Saturday, January 7, 2012

I Am Eora

Wesley Enoch is a busy chap.  Taking the time to chat from Sydney Airport before heading back home to Brisbane, the first Indigenous Artistic Director of the Queensland Theatre Company has spent his morning in meetings, finalising the creative details of I Am Eora, the musical show that has bubbled away at the back of his mind for the last four years, set to premiere at the upcoming Sydney Festival.

I Am Eora seems set to extend what is seen to be possible in Indigenous theatre, incorporating music (including that of desert balladeer Frank Yamma, jazz singer Wilma Reading and hip-hop poet Radical Son), performance and large-scale projections to suggest a story without relying too much on overt narrative.  Enoch, who contributed to the opening ceremony of the 2006 Commonwealth Games, describes it as being “like an opening ceremony to a big athletics event”, which although celebratory looks “at the underbelly of things, trying to tell another kind of story, not just the obvious stuff.”

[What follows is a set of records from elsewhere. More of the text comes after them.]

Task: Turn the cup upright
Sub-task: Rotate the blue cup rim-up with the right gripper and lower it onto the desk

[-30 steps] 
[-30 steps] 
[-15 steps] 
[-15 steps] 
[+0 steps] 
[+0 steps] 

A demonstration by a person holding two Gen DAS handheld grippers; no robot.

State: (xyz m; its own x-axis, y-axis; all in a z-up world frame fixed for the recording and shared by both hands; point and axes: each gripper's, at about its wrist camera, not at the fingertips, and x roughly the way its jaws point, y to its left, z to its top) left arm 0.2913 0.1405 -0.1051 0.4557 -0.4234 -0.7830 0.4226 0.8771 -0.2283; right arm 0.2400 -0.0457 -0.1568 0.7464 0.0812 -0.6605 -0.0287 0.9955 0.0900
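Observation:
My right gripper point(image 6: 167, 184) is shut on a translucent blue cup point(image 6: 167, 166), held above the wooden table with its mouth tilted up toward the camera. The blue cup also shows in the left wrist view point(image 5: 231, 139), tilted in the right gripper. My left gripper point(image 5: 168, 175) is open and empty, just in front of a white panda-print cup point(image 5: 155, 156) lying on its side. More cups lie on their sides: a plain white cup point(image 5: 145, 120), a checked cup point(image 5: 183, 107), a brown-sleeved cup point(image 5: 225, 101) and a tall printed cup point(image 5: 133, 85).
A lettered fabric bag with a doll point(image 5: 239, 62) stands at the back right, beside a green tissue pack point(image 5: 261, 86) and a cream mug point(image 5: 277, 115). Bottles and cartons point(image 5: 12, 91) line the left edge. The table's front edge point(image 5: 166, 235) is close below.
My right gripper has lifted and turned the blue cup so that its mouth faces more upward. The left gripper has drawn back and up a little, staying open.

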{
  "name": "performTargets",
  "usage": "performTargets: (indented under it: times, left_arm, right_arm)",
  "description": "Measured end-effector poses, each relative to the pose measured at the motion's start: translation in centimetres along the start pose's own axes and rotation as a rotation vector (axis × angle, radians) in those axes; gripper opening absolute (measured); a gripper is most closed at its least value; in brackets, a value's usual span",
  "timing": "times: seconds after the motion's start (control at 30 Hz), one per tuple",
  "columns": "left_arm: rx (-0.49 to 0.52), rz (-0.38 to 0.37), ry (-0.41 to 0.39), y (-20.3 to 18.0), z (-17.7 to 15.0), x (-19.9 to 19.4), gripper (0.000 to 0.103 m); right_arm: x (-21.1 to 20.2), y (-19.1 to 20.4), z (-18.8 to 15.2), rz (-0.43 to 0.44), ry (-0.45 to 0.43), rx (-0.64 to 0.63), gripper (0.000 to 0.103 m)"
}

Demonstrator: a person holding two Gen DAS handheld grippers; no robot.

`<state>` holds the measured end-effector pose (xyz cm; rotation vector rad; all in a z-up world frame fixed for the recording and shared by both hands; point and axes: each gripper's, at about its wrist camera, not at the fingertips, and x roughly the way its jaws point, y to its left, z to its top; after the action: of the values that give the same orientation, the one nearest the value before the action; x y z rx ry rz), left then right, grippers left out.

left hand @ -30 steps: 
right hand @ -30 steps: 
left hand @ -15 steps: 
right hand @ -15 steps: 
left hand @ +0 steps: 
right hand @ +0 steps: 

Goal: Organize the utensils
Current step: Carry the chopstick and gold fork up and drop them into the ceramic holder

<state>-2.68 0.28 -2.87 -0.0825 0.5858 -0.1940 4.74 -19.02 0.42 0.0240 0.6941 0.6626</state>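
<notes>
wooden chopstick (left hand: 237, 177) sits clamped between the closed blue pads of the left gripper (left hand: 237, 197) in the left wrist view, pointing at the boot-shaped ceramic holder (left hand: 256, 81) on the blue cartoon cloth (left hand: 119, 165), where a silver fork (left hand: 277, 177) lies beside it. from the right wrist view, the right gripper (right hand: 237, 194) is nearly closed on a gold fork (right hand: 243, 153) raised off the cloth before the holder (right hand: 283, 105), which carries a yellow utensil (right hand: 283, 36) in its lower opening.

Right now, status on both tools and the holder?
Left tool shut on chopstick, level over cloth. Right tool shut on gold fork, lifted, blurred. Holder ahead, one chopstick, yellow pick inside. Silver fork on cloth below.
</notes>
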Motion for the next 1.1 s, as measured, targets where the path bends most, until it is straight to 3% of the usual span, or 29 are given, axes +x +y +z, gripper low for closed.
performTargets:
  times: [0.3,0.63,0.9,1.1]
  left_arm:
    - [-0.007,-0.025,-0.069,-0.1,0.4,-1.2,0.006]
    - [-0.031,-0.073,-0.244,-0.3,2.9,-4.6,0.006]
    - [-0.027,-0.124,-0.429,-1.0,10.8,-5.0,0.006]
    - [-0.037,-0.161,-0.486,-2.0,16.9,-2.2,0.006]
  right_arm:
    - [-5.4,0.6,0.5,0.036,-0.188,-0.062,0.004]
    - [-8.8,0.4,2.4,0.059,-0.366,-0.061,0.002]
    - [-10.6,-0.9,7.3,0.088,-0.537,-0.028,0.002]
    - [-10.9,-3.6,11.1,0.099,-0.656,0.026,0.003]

Taking as its point of departure the biographies of three historical figures, Barangaroo, Pemulwuy and Bennelong, the show promises to use their stories to explore the predominant responses of Indigenous people to contact with Australia's colonizers: hostile resistance, a quiet refusal to conform as well as active assistance.  “The dominant narrative is that Aboriginal people just rolled over and let it happen,” says Enoch, “but Pemulwuy resisted and there's been a huge resistance in this country since the very beginning...  What the[se] figures represent is still manifesting today, the warrior, the nurturer and the interpreter.  Many Indigenous Australians experience those three spirits, those archetypes, really in who we are in this country today.”

Although speaking passionately of the ongoing continuities with the deep historical past, Enoch is quick to argue that Indigenous culture is not static but is dynamic and constantly evolving.  “The people who have a vested interest in creating an image of Aboriginal culture as static or authentic thing from hundreds of years ago are people who cannot deal with the fluidity of even the Multicultural Australia... in a pluralist society like Australia, we deserve and should have a pluralist perspective on what Aboriginality is.”

With the show's title, Enoch, who confesses to having a 'tortured relationship' with Sydney, has sought to excavate the meaning of the name traditionally given to the peoples around Sydney Harbour ('Eora' translates as 'people of this place') has traditionally referred to the Indigenous peoples of Sydney Harbour, interrogating what it may mean to say 'I Am Eora' in 2011.

“I think it's actually the people who live in Sydney who are the Eora,” says Enoch.  “That's contentious ... The proposition I'm trying to put forward is that this country can only go forward when we can all say, I am a person of this place, I belong here ... I'll get some flack for it, but I love the idea of art being a little bit contentious … There are lots of different ways of being here and ultimately to be true to an Aboriginal spirit of being of a place, people must feel ownership for a place, care for it, feel responsibility for it as well.”